• **INSTRUCTIONS FOR THE TASK**: A verbatim copy of the whole listing is what is needed.

* * * * * * * * *

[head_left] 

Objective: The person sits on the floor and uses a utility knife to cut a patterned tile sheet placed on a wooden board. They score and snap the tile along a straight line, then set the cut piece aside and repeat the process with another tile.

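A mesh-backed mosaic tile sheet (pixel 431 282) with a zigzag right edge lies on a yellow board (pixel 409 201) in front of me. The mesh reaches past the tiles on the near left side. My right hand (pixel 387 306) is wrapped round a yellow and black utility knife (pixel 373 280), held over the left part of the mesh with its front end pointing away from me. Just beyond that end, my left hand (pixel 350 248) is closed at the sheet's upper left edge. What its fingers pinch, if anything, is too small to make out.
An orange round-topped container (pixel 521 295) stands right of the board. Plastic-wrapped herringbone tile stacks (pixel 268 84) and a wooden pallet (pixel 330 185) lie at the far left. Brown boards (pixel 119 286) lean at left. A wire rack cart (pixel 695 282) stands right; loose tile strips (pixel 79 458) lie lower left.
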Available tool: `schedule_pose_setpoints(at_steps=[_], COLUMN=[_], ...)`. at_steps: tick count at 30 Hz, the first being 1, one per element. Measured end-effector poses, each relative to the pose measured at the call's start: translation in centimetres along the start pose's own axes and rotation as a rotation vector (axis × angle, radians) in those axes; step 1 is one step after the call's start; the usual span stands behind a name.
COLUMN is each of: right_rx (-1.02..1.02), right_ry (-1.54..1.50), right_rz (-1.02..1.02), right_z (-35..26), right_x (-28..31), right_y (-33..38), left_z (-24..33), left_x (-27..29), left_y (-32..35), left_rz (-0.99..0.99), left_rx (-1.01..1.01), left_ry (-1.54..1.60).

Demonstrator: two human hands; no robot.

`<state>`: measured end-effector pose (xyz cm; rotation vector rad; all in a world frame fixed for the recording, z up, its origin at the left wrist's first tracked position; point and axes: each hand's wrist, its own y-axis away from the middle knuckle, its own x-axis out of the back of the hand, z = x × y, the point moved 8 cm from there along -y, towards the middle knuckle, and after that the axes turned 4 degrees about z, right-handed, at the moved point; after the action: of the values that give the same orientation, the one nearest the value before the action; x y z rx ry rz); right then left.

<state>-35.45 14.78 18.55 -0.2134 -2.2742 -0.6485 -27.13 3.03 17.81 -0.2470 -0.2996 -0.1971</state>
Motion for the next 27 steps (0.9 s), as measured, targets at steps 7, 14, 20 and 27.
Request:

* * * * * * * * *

• **RESPONSE AREA**:
[head_left] 

Objective: The person sits on the floor and uses a utility knife to cut a patterned tile sheet placed on a wooden board. They score and snap the tile along a straight line, then set the cut piece aside and repeat the process with another tile.

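A mesh-backed mosaic tile sheet (pixel 431 282) with a zigzag right edge lies on a yellow board (pixel 409 201) in front of me. The mesh reaches past the tiles on the near left side. My right hand (pixel 387 306) is wrapped round a yellow and black utility knife (pixel 373 280), held over the left part of the mesh with its front end pointing away from me. Just beyond that end, my left hand (pixel 350 248) is closed at the sheet's upper left edge. What its fingers pinch, if anything, is too small to make out.
An orange round-topped container (pixel 521 295) stands right of the board. Plastic-wrapped herringbone tile stacks (pixel 268 84) and a wooden pallet (pixel 330 185) lie at the far left. Brown boards (pixel 119 286) lean at left. A wire rack cart (pixel 695 282) stands right; loose tile strips (pixel 79 458) lie lower left.
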Available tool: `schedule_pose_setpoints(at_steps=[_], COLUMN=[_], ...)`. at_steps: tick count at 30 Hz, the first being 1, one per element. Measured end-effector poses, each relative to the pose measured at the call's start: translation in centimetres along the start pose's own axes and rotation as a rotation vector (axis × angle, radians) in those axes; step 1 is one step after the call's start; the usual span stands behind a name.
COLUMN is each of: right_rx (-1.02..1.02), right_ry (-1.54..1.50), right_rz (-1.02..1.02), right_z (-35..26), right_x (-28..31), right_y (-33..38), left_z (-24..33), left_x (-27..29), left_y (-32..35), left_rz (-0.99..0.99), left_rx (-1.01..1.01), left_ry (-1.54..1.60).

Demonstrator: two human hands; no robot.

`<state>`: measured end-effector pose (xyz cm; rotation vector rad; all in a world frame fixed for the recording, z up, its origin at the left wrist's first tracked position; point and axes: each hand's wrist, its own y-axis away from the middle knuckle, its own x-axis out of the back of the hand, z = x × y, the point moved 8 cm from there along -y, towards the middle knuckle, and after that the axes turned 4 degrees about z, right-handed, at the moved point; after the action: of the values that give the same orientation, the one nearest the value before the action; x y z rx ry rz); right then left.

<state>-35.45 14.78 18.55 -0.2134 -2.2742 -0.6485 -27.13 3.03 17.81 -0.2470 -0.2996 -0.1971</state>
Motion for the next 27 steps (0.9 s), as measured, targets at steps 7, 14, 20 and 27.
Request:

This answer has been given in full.